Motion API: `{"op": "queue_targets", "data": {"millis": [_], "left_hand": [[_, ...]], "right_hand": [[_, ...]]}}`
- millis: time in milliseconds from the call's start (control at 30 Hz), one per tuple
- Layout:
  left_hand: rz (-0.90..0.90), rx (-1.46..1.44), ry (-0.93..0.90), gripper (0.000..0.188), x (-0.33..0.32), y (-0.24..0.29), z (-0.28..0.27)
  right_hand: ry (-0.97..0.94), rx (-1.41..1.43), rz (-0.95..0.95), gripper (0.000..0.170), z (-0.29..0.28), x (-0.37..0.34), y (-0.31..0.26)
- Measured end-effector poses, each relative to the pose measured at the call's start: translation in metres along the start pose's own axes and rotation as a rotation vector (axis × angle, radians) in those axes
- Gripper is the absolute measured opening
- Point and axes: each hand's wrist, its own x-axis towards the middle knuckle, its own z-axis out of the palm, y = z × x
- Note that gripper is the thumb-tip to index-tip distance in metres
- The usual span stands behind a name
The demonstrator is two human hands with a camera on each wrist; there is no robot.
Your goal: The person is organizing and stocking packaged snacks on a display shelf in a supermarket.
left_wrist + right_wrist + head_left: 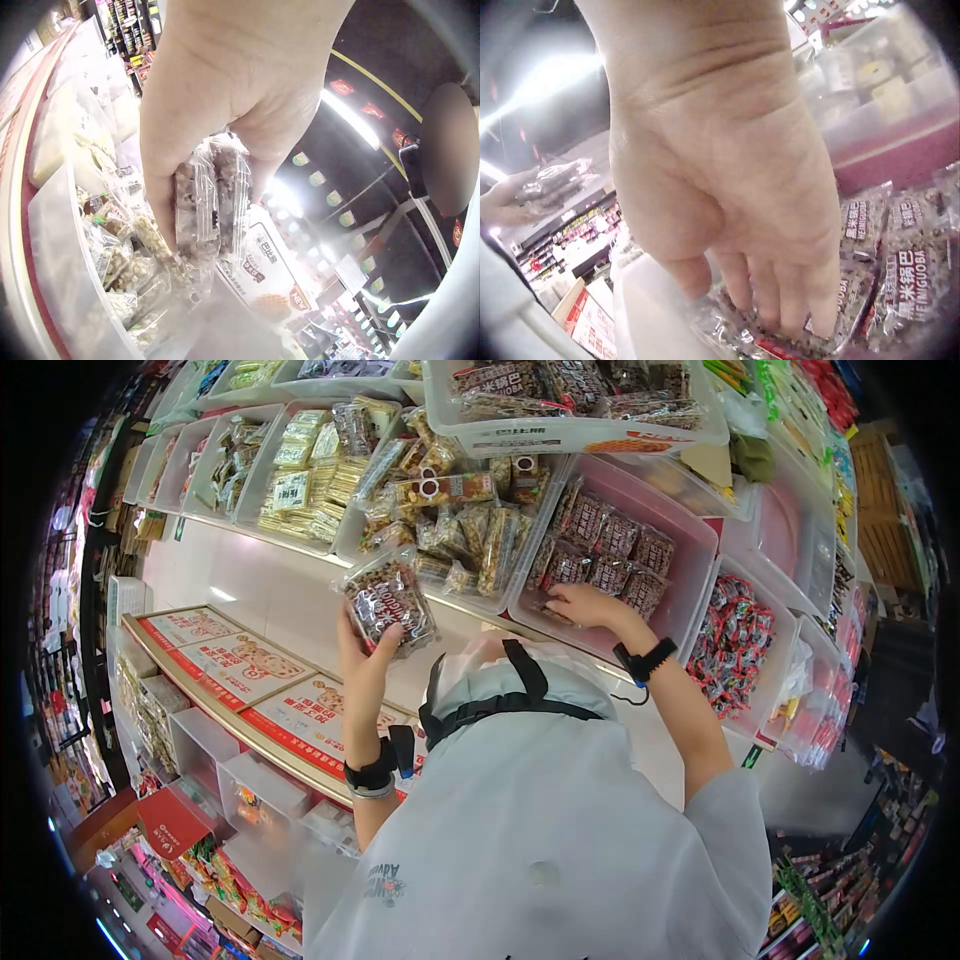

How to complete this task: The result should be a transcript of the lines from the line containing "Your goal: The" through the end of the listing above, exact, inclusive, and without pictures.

Output of the exercise:
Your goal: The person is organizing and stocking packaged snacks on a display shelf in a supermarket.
left_wrist + right_wrist + head_left: 

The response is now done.